The case was tried before a jury, who, in answer to special issues submitted found, in substance: That appellee had been abandoned by her husband prior to the filing of appellee’s original petition; that the bus driver knew that appellee was so molested by such passenger prior to the time she was kicked by him, and that he could reasonably have foreseen and anticipated that Sommers would, in reasonable probability, injure appellee in the manner in which she was alleged to have been injured, or in some similar manner. The jury found that the bus driver had failed to use ordinary care to prevent such injuries to appellee; that such failure was a proximate cause of the injuries, and that appellee had been damaged in the sum of $2000, the amount for which judgment was rendered in ap-pellee’s favor.
Appellant contends, that under the undisputed evidence, the incidents out of which this suit grew were not foreseeable to appellant’s bus driver prior to their occurrence, and that no act of omission or of commission could constitute negligence unless it was reasonably foreseeable to a man of ordinary prudence, that an injury such as that complained of would result therefrom.

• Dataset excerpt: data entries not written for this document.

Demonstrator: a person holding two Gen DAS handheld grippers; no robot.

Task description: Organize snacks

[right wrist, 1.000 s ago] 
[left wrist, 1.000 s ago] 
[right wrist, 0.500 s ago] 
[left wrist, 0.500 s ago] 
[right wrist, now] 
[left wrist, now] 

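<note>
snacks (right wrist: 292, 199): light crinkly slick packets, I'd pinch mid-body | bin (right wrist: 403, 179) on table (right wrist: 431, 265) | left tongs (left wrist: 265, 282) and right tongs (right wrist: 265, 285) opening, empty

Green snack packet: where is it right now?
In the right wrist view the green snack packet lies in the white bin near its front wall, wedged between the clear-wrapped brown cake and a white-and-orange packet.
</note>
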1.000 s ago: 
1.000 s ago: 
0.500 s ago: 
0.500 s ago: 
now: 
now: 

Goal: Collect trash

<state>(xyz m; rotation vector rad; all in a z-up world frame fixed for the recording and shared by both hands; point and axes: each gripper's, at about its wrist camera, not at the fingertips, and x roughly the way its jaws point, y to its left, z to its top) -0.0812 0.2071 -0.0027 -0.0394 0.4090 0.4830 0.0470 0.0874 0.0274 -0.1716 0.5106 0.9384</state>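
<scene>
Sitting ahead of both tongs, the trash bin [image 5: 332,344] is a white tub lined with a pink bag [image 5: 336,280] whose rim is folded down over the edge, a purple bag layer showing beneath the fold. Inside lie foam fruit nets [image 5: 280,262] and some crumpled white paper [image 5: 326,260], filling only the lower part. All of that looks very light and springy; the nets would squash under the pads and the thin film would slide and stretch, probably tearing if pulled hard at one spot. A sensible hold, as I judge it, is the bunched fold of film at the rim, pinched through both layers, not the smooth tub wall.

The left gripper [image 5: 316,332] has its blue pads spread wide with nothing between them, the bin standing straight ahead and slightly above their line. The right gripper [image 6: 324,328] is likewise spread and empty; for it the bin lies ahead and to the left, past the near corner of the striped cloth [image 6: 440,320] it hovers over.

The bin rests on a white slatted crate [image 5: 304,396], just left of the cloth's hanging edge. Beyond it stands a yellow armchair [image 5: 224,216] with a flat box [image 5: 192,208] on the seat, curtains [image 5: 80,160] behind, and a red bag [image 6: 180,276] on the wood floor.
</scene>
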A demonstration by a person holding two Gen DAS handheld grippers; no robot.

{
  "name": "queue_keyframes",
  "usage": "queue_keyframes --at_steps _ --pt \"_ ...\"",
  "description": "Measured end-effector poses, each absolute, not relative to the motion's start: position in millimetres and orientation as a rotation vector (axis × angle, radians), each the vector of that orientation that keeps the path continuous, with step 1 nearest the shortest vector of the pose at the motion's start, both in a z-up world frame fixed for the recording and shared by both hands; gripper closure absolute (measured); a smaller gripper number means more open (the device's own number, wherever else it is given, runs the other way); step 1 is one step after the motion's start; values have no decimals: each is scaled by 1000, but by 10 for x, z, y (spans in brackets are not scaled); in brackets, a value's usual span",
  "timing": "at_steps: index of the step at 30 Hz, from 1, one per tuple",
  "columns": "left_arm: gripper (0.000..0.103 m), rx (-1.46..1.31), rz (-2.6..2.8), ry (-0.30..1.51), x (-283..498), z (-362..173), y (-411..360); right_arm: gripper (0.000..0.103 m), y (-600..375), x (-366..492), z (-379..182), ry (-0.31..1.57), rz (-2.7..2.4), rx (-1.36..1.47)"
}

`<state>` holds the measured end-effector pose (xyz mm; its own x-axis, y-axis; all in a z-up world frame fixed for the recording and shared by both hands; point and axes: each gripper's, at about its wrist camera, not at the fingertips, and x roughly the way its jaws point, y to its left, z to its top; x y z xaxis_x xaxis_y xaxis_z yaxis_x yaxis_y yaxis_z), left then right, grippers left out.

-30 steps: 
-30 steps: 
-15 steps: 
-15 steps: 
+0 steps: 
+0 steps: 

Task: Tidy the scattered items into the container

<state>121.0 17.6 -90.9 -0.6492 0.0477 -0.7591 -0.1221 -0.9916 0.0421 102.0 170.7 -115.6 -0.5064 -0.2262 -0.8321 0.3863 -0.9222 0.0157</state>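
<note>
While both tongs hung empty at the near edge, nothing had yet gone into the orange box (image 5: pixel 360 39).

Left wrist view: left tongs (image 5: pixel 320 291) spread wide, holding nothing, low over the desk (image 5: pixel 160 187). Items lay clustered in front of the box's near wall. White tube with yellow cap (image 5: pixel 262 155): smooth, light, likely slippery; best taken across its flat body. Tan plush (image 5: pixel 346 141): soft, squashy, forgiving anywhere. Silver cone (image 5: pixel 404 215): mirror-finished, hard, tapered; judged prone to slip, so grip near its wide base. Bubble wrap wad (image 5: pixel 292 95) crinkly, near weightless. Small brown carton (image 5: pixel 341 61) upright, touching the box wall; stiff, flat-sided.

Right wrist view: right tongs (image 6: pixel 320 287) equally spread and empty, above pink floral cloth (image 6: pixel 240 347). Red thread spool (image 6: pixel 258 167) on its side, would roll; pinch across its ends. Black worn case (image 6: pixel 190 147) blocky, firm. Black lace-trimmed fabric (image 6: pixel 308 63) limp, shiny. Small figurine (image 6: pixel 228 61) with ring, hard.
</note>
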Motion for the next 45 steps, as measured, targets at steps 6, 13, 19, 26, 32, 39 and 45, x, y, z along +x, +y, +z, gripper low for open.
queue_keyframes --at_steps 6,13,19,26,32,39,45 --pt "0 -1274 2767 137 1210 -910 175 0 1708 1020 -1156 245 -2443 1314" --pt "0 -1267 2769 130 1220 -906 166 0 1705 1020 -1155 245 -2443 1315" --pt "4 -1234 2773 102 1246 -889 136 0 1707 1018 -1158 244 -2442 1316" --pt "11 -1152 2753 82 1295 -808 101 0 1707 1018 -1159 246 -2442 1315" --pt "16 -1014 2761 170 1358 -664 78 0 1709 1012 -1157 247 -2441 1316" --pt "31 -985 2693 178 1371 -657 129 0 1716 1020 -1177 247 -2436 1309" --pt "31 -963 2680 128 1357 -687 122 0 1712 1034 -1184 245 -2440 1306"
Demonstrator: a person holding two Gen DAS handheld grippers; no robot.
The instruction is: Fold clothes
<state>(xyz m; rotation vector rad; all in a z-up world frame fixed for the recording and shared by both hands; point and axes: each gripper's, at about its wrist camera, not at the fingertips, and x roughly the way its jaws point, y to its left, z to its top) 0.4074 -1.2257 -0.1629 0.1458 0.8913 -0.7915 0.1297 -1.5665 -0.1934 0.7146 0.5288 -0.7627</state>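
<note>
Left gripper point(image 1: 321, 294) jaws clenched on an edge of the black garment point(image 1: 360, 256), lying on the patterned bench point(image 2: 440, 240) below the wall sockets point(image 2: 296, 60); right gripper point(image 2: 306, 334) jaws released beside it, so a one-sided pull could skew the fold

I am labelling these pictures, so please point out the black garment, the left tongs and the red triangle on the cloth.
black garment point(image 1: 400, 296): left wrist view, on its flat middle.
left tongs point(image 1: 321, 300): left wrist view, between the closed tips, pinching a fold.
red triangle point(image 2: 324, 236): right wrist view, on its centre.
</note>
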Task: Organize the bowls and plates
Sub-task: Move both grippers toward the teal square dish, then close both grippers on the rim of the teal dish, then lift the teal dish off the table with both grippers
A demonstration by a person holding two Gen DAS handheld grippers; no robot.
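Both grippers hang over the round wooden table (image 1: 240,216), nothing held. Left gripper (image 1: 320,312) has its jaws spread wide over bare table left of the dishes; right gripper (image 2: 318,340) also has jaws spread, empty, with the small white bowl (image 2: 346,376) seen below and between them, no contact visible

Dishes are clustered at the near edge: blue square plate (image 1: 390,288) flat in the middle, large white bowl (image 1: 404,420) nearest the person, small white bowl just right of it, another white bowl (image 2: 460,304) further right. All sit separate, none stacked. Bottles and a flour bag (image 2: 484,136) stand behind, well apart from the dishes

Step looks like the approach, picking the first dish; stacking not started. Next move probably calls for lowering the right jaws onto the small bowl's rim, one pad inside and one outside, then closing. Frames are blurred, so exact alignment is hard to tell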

At the time of the events complained of, and at the time of the trial of the case, appellee was a married woman. Her husband, Raymond Williams, who was not made a party of the suit, resided in San Diego, California. Appellee alleged that she was permanently separated from him, and that his whereabouts were unknown to her. She alleged that he had failed and neglected to join her or to assist her in the filing and prosecution of the suit. Raymond Williams filed an assignment of any interest he might have in this action prior to the trial.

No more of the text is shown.